**** SUPPLIED ENTRIES
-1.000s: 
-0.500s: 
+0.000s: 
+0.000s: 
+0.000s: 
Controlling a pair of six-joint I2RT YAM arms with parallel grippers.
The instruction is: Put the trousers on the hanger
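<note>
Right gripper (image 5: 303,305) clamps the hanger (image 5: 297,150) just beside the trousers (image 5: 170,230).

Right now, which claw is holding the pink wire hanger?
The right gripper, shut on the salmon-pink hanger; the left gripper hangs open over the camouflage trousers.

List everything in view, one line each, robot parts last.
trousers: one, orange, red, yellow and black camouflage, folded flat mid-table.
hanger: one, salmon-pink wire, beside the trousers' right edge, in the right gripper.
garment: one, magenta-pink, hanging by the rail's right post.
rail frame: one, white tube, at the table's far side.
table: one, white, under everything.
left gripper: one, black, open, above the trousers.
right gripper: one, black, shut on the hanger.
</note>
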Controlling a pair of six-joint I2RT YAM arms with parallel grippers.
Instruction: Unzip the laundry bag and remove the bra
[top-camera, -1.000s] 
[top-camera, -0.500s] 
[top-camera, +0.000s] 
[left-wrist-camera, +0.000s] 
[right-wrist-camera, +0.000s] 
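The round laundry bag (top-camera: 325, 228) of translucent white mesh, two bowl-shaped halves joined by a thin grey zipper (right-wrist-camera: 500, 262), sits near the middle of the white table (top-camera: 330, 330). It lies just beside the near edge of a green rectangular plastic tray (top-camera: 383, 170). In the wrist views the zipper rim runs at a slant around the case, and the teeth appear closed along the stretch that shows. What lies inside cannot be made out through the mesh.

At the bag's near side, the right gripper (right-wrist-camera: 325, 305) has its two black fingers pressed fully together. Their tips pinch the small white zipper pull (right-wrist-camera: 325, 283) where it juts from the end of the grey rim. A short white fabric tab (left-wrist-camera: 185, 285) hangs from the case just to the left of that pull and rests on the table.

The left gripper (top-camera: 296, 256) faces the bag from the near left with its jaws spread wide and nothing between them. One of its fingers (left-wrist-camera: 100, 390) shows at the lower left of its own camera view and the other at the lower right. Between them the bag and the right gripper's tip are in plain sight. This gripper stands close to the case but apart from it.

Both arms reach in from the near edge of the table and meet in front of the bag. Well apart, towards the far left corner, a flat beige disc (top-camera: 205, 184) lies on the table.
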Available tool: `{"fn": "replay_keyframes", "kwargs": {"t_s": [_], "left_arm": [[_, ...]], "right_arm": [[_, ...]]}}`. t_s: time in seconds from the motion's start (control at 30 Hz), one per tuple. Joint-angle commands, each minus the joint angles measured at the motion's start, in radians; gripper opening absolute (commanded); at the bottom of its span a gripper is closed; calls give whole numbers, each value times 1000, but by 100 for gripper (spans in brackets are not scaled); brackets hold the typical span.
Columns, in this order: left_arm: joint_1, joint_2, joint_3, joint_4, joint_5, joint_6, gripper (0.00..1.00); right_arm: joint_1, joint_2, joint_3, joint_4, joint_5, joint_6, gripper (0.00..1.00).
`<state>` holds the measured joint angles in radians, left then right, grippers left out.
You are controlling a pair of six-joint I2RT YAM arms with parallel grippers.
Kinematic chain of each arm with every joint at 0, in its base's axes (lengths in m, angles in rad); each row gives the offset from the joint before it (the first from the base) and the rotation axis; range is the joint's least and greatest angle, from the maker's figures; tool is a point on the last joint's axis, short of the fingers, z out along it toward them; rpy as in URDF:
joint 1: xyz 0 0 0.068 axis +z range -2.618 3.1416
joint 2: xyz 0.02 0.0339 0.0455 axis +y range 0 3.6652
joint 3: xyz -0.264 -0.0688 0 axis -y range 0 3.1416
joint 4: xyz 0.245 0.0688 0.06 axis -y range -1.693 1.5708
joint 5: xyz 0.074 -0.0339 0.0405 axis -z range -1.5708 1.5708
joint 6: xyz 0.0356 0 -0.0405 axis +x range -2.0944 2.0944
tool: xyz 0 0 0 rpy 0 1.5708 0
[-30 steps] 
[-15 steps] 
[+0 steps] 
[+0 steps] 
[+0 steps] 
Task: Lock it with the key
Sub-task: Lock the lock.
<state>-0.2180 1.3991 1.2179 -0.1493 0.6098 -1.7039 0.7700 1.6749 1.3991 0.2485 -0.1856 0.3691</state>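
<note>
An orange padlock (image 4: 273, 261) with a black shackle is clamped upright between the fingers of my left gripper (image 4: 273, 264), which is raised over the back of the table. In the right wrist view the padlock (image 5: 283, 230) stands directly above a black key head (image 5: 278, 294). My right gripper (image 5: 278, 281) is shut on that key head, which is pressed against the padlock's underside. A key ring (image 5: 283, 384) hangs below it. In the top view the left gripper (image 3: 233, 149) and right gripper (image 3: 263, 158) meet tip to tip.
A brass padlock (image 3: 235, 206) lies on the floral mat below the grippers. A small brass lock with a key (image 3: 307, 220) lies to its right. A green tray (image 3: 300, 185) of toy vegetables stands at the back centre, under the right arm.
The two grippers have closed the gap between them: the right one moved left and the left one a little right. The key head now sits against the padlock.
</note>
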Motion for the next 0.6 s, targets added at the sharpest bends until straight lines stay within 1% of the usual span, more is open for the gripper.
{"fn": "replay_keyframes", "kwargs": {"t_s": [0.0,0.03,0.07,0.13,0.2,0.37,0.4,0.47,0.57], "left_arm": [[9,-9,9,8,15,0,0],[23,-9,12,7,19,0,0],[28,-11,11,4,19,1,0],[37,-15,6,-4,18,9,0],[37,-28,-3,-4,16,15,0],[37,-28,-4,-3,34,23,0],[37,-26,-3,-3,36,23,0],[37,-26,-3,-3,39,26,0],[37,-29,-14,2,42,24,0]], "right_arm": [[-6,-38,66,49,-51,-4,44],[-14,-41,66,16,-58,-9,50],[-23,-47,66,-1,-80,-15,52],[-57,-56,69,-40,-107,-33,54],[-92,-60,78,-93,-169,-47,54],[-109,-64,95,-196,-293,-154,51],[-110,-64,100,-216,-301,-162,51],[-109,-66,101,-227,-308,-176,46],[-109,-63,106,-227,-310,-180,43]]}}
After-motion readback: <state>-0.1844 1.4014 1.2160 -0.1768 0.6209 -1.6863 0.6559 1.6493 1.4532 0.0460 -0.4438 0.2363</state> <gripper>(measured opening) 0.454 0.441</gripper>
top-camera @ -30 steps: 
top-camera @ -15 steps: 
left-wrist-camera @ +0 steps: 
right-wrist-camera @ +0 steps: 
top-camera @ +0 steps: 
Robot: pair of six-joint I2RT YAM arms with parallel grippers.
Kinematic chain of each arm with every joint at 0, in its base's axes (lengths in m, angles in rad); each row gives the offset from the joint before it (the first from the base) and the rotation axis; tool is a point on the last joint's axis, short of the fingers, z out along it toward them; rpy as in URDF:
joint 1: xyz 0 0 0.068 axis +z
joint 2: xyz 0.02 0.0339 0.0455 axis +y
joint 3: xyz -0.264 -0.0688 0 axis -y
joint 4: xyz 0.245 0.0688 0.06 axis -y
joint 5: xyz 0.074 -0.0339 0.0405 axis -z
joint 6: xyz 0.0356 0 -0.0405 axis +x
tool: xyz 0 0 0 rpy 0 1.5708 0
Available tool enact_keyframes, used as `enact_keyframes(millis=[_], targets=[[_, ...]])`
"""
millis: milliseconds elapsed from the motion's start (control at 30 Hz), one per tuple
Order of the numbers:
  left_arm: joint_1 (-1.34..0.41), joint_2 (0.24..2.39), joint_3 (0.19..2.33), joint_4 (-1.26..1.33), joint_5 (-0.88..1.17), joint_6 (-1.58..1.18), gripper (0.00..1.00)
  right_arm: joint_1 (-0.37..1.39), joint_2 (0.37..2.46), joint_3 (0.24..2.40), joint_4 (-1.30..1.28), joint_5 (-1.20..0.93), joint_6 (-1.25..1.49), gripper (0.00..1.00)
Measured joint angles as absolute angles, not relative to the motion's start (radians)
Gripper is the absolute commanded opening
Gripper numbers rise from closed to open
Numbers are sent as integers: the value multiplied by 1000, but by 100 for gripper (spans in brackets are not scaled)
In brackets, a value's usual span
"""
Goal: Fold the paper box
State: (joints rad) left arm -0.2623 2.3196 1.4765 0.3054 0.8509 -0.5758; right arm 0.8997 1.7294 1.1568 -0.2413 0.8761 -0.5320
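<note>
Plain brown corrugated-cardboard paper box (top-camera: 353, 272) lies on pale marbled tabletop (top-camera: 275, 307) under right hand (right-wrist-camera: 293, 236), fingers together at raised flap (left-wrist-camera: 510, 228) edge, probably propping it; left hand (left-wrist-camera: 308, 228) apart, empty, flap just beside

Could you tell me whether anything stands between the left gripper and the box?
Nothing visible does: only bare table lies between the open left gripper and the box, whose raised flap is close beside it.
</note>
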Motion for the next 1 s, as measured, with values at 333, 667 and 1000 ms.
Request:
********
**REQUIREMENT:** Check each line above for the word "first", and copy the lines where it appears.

**RESPONSE TO THE TASK:**
Kinematic chain of each arm with every joint at 0, in its base's axes (lengths in m, angles in rad); each row gives the offset from the joint before it (the first from the base) and the rotation axis; range is the joint's least and greatest angle, from the maker's figures; tool is a point on the last joint's axis, short of the fingers, z out along it toward them; rpy as in URDF:
Kinematic chain of each arm with every joint at 0, in its base's axes (lengths in m, angles in rad); each row gives the offset from the joint before it (the first from the base) and the rotation axis; tool is a point on the last joint's axis, short of the fingers, z out along it toward them; rpy as in URDF:

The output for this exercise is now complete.